Analysis never runs¶

Check that required columns exist in your data with exact names (case-sensitive).

Debug available columns

def __call__(self, pipeline, *args, **kwargs):
    print("Available columns:", pipeline.data.columns.tolist())
    # Your logic

Analysis fails silently¶

Add error handling:

Error handling in analysis

def __call__(self, pipeline, *args, **kwargs):
    try:
        df = pipeline.data
        # Your logic
        return result
    except Exception as e:
        return pn.pane.Alert(f"Analysis failed: {e}", alert_type="danger")

Wrong columns¶

Column names are case-sensitive. Check your data:

# If data has "Value" (capital V)
columns = param.List(default=["value"])  # ❌ Won't match
columns = param.List(default=["Value"])  # ✅ Matches

Best practices¶

Keep analyses focused. One analysis should perform one calculation or produce one type of output.

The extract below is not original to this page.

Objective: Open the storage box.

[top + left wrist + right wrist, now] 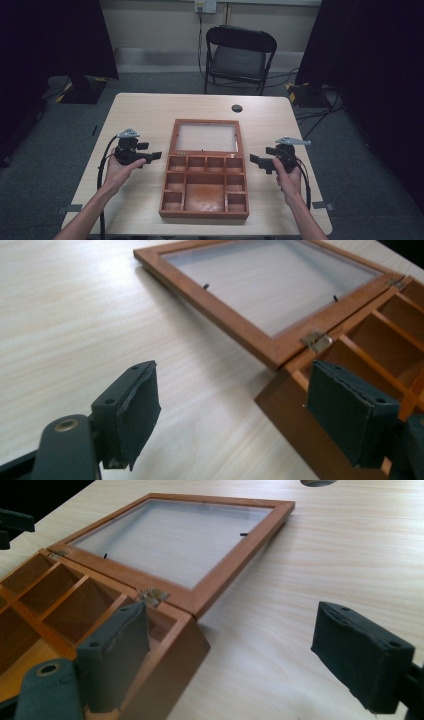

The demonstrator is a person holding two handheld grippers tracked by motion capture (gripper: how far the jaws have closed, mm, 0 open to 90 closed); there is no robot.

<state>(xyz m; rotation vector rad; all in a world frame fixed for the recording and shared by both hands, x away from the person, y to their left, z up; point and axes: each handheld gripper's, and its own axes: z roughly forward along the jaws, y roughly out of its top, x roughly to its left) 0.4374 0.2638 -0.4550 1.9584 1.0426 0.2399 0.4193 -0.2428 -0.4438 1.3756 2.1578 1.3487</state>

Declare required columns. Use param.List(default=[...]) to specify what columns your analysis needs.

Use param for configurability. Add param.Number, param.Integer, etc. for values users might want to adjust.

Return Panel viewables. Use pn.widgets.Tabulator, hvplot, pn.pane.Matplotlib, or pn.Column to combine multiple outputs.

Handle missing data. Check for NaN values and handle them appropriately in your calculations.

Test with real data. Different datasets may have different distributions or edge cases.

Document what it does. Write clear docstrings explaining the calculation and when to use it.

Working with global context¶

You can add domain knowledge that all agents see by setting template overrides on the base Actor class:

Global context for all agents

global_context = """
{{ super() }}

Domain knowledge:
- Inversions occur when temperature increases with altitude
- Standard lapse rate is 6.5°C per km
"""
lmai.actor.Actor.template_overrides = {"main": {"global": global_context}}

ui = lmai.ExplorerUI(
    data='weather.csv',
    analyses=[MyAnalysis]
)
ui.servable()

This adds the context to all agents' prompts, helping them understand your domain.

Per-agent customization with analyses¶

Combine analyses with agent-specific template overrides for domain-specific behavior:

Domain-specific agent behavior
# Make AnalystAgent use meteorological terminology
analyst_instructions = """
{{ super() }}

You are a meteorologist. Use proper meteorological terminology 
and explain atmospheric concepts clearly.
"""
lmai.agents.AnalystAgent.template_overrides = {
    "main": {"instructions": analyst_instructions}
}

# Pass analyses to ExplorerUI
ui = lmai.ExplorerUI(
    data='soundings.csv',
    analyses=[SkewTAnalysis],
    suggestions=[
        ("question_answer", "What is a Skew-T diagram?"),
        ("vertical_align_top", "Generate a Skew-T diagram."),
    ]
)
ui.servable()

The columns attribute on your Analysis class automatically informs upstream agents about required columns—no need to manually configure SQLAgent. For optional columns that enhance the analysis, mention them in the docstring:

Optional columns in docstring

class SkewTAnalysis(lmai.Analysis):
    """
    Creates a Skew-T log-P diagram from upper air sounding data.

    To include wind barbs, also include speed_kts and drct columns.
    """

    columns = ["validUTC", "pressure_mb", "tmpc", "dwpc"]  # Required

    def __call__(self, pipeline, *args, **kwargs):
        # speed_kts and drct are optional - checked at runtime
        if "drct" in df.columns and "speed_kts" in df.columns:
            # Add wind barbs
            ...